**What the task requires**
Lines in the listing below may contain the string "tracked". Say how many do, giving only the number.

**Information supplied**

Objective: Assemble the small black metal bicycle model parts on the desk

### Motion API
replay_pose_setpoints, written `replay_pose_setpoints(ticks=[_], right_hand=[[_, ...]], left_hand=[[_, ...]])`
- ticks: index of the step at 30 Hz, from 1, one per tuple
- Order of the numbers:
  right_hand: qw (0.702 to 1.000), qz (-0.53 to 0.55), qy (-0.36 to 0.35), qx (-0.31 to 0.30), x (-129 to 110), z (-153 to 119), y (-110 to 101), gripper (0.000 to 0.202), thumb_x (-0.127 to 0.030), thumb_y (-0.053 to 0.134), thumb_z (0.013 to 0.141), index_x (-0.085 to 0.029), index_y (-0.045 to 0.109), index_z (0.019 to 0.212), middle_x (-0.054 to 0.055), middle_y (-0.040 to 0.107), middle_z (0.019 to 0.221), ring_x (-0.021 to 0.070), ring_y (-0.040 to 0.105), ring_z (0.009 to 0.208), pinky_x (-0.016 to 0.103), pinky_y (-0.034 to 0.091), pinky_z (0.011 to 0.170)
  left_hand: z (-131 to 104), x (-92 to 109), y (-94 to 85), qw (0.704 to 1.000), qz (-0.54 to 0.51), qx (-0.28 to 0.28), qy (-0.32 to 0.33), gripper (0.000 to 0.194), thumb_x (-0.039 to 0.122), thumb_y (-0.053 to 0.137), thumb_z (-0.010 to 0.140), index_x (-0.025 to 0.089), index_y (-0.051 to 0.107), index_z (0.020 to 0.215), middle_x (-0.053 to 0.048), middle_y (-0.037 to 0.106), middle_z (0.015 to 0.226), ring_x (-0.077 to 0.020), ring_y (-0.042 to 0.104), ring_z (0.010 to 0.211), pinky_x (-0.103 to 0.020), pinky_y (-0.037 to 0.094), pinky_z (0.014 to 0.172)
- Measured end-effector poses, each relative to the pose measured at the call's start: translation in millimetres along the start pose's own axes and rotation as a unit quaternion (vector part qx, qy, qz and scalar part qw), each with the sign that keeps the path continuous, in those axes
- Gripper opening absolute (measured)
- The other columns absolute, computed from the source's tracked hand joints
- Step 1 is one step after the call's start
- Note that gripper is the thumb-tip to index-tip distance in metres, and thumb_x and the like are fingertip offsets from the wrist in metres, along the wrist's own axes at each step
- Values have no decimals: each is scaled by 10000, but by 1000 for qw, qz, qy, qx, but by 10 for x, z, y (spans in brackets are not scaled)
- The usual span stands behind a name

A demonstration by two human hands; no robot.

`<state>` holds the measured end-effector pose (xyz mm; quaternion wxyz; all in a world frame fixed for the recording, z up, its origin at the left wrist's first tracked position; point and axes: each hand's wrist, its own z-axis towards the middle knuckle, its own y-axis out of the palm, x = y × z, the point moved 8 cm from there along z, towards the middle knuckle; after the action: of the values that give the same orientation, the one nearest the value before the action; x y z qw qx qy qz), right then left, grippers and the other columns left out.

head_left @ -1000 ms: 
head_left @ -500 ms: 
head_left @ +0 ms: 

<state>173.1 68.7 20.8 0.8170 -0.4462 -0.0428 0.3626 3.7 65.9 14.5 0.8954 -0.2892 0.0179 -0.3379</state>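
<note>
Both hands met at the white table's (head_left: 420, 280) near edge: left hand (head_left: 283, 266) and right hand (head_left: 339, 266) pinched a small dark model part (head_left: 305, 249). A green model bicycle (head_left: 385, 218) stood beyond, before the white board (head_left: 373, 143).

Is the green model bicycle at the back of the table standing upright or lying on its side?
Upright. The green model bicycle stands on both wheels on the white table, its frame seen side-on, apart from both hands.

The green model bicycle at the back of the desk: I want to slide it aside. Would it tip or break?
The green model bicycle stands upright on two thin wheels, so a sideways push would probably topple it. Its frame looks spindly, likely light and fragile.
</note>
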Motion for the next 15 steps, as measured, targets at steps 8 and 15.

**Response to this task**
2